Please restate the listing below in full, word for word.

_____

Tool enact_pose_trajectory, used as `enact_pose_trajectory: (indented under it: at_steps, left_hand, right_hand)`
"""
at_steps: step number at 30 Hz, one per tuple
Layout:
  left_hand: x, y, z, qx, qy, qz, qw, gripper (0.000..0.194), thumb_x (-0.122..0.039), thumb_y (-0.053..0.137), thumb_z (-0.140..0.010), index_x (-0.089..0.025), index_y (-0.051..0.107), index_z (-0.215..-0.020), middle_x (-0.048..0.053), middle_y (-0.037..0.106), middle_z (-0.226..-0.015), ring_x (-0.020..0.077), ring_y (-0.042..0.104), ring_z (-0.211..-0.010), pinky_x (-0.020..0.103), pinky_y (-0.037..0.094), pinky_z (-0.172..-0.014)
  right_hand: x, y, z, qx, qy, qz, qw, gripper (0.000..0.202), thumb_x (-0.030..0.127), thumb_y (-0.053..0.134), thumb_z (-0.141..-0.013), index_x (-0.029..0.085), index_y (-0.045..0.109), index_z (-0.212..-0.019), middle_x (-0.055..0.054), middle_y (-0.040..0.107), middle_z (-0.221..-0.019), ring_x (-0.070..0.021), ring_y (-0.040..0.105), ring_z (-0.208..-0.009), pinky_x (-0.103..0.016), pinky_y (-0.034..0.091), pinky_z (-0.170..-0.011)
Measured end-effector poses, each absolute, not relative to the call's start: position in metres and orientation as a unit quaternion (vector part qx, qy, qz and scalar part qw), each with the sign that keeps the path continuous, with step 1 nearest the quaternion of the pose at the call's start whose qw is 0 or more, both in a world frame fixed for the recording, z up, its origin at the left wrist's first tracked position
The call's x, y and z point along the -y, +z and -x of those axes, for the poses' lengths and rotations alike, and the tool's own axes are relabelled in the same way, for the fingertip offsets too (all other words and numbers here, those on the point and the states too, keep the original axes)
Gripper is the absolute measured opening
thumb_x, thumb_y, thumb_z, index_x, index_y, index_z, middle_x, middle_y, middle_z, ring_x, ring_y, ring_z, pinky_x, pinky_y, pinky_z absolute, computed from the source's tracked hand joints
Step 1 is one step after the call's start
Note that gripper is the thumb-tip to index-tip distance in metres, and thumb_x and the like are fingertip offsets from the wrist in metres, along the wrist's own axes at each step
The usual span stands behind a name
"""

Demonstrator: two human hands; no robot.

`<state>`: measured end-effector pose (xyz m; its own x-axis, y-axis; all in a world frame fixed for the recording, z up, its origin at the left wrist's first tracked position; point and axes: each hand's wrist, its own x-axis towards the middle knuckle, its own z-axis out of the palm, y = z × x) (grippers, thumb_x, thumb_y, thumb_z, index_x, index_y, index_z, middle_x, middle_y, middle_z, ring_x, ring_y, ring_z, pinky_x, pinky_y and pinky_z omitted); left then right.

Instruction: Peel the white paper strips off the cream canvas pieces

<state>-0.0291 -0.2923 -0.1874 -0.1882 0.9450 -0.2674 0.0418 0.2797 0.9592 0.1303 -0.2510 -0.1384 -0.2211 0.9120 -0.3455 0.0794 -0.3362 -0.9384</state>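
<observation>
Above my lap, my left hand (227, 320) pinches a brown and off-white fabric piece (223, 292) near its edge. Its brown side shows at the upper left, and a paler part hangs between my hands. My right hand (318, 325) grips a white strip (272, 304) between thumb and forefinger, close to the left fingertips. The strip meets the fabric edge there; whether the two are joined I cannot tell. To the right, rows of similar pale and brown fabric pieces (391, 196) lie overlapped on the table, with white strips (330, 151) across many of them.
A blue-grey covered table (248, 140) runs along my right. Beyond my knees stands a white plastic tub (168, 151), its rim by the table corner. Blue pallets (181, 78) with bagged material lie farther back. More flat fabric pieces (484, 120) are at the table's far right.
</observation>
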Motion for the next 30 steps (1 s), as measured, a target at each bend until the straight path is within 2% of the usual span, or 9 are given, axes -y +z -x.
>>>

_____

• RESPONSE AREA:
Tool enact_pose_trajectory, used as `enact_pose_trajectory: (indented under it: at_steps, left_hand, right_hand)`
"""
at_steps: step number at 30 Hz, one per tuple
Layout:
  left_hand: x, y, z, qx, qy, qz, qw, gripper (0.000..0.194), thumb_x (-0.122..0.039), thumb_y (-0.053..0.137), thumb_z (-0.140..0.010), index_x (-0.089..0.025), index_y (-0.051..0.107), index_z (-0.215..-0.020), middle_x (-0.048..0.053), middle_y (-0.037..0.106), middle_z (-0.226..-0.015), ring_x (-0.020..0.077), ring_y (-0.042..0.104), ring_z (-0.211..-0.010), pinky_x (-0.020..0.103), pinky_y (-0.037..0.094), pinky_z (-0.172..-0.014)
  right_hand: x, y, z, qx, qy, qz, qw, gripper (0.000..0.202), thumb_x (-0.030..0.127), thumb_y (-0.053..0.134), thumb_z (-0.141..-0.013), index_x (-0.029..0.085), index_y (-0.045..0.109), index_z (-0.212..-0.019), middle_x (-0.055..0.054), middle_y (-0.040..0.107), middle_z (-0.221..-0.019), ring_x (-0.070..0.021), ring_y (-0.040..0.105), ring_z (-0.208..-0.009), pinky_x (-0.103..0.016), pinky_y (-0.034..0.091), pinky_z (-0.170..-0.011)
Measured end-effector poses, each absolute, not relative to the call's start: position in metres and orientation as a unit quaternion (vector part qx, qy, qz and scalar part qw), each with the sign that keeps the path continuous, with step 1 nearest the quaternion of the pose at the call's start whose qw is 0 or more, both in a world frame fixed for the recording, z up, its origin at the left wrist's first tracked position
The call's x, y and z point along the -y, +z and -x of those axes, for the poses' lengths and rotations alike, and the tool's own axes are relabelled in the same way, for the fingertip offsets too (all other words and numbers here, those on the point and the states too, keep the original axes)
Gripper is the absolute measured opening
thumb_x, thumb_y, thumb_z, index_x, index_y, index_z, middle_x, middle_y, middle_z, ring_x, ring_y, ring_z, pinky_x, pinky_y, pinky_z absolute, computed from the source's tracked hand joints
Step 1 is one step after the call's start
Note that gripper is the thumb-tip to index-tip distance in metres, and thumb_x and the like are fingertip offsets from the wrist in metres, along the wrist's own axes at each step
The usual span stands behind a name
"""

Demonstrator: two human hands; no robot.

`<state>`: measured end-effector pose (xyz m; its own x-axis, y-axis; all in a world frame fixed for the recording, z up, its origin at the left wrist's first tracked position; point and axes: each hand's wrist, its own x-axis towards the middle knuckle, its own z-axis out of the palm, y = z × x) (grippers, thumb_x, thumb_y, thumb_z, index_x, index_y, index_z, middle_x, middle_y, middle_z, ring_x, ring_y, ring_z, pinky_x, pinky_y and pinky_z omitted); left then right.

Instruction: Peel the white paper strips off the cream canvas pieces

<state>-0.0291 -0.2923 -0.1874 -0.1882 0.9450 -0.2674 0.0418 0.2797 0.9592 0.1303 -0.2510 -0.1384 -0.2211 0.9120 -0.3455 0.0794 -0.3362 -0.9384</state>
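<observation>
Above my lap, my left hand (227, 320) pinches a brown and off-white fabric piece (223, 292) near its edge. Its brown side shows at the upper left, and a paler part hangs between my hands. My right hand (318, 325) grips a white strip (272, 304) between thumb and forefinger, close to the left fingertips. The strip meets the fabric edge there; whether the two are joined I cannot tell. To the right, rows of similar pale and brown fabric pieces (391, 196) lie overlapped on the table, with white strips (330, 151) across many of them.
A blue-grey covered table (248, 140) runs along my right. Beyond my knees stands a white plastic tub (168, 151), its rim by the table corner. Blue pallets (181, 78) with bagged material lie farther back. More flat fabric pieces (484, 120) are at the table's far right.
</observation>
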Motion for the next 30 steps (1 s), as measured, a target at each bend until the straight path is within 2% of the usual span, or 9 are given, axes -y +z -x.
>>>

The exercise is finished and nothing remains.